Guardrails are the deterministic safety layer around a probabilistic LLM. They validate inputs (block prompt injection, PII leaks, off-topic queries) and outputs (block hallucinated SQL, harmful content, format violations) — typically using rules, classifiers, or smaller LLMs as judges.
Common guardrail categories: **input validation** (length, PII, prompt-injection patterns), **content moderation** (toxicity, self-harm), **factuality** (does the answer cite retrieved sources?), **format** (is the JSON valid?), **policy** (does this response follow company-specific rules?).

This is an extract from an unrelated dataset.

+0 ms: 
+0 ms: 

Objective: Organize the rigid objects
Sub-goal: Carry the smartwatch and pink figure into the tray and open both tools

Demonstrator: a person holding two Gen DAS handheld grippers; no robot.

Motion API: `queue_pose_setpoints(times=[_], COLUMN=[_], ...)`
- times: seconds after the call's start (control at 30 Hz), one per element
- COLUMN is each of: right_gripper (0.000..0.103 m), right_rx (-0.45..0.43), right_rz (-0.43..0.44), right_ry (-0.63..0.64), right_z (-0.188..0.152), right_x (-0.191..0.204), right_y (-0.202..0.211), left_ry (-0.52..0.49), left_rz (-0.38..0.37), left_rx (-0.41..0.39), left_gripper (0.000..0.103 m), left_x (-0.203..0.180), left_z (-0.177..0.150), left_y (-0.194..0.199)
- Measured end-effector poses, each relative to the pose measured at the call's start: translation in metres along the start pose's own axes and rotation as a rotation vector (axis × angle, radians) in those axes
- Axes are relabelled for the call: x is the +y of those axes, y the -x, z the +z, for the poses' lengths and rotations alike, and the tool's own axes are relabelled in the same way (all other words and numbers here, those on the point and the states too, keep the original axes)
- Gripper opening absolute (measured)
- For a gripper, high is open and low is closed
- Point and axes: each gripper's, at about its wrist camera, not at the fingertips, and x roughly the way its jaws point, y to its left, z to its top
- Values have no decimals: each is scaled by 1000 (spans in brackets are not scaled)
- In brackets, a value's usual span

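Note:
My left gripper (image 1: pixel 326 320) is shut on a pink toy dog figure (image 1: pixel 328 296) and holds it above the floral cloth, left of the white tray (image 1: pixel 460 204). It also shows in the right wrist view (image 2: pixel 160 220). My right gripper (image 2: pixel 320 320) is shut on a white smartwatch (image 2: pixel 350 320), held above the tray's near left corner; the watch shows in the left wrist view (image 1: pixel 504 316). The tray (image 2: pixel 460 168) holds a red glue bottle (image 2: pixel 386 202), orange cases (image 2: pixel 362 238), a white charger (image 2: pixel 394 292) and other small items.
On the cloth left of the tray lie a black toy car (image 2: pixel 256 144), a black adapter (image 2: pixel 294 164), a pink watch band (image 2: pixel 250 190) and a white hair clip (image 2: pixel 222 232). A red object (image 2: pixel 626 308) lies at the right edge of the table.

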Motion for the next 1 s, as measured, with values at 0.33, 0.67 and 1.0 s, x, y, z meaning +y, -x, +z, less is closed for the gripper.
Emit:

Libraries: NeMo Guardrails (NVIDIA), Guardrails AI, LlamaGuard. Or implement custom: a fast classifier model, a rule engine, an LLM-as-judge that scores outputs. Production agents nearly always have several layers.
Guardrails are the difference between a fun demo and a system you can ship to customers. Indian enterprises increasingly demand them in RFPs.
A Mumbai healthcare chatbot has 4 guardrails: a PII redactor on input, a topic classifier (block non-health), a citation enforcer (refuse claims without sourced evidence), and an emergency-handoff trigger ("if user describes chest pain, escalate to human within 10 seconds").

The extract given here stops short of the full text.